Le culte a toujours été le métronome de son existence et aujourd’hui alors que ses souvenirs glissent dans le brouillard de la démence, il lui donne un point d’encrage et la rassure dans son identité chrétienne.

J'ai vu ses souvenirs et ses capacités sombrer. Mais je m'émerveille de ce qui reste : sa confiance en ce Dieu qui l’a accompagnée au long de ses longues années de vie. Sa paroisse comptait beaucoup autant que le ski et les randonnées en montagne.  

 J'ai vu sa foi passer d'une sorte d’adhésion naturelle par défaut héritée de ses ancêtres à une confiance profondément enracinée en Jésus.

Elle a peur de gêner, d’être un poids, d’être de trop alors que d’autres plus jeunes sont partis alors qu’ils devraient encore être avec nous... « C’est mal fait » répète-t-elle.  

Je la rassure, elle est loin d’être un fardeau mais plutôt un encouragement pour d’autres qui n’ont pas cette foi inébranlable.

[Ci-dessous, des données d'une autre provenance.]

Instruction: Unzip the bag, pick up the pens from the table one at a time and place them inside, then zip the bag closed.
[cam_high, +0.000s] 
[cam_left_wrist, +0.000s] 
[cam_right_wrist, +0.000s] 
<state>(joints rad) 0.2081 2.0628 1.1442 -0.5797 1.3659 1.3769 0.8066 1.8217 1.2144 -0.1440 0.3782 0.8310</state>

Alors que nous nous préparons à la célébration mensuelle nous passons en revue notre mantra : "Vous croyez toujours que Dieu nous aime ?" "Oui," dit-elle puis nous lisons la prière de St François.

Suzanne a peut-être oublié comment s’habiller ou quel jour nous sommes mais elle n'a pas oublié le Christ qui nous sauve.

Nous récitons les paroles de la liturgie et chantons « A Toi la gloire ».

Étrangement c’est moi l’aumônier qui ressort de sa chambre rendu plus fort et meilleur croyant.

Sa foi et sa confiance en Dieu sont contagieuses.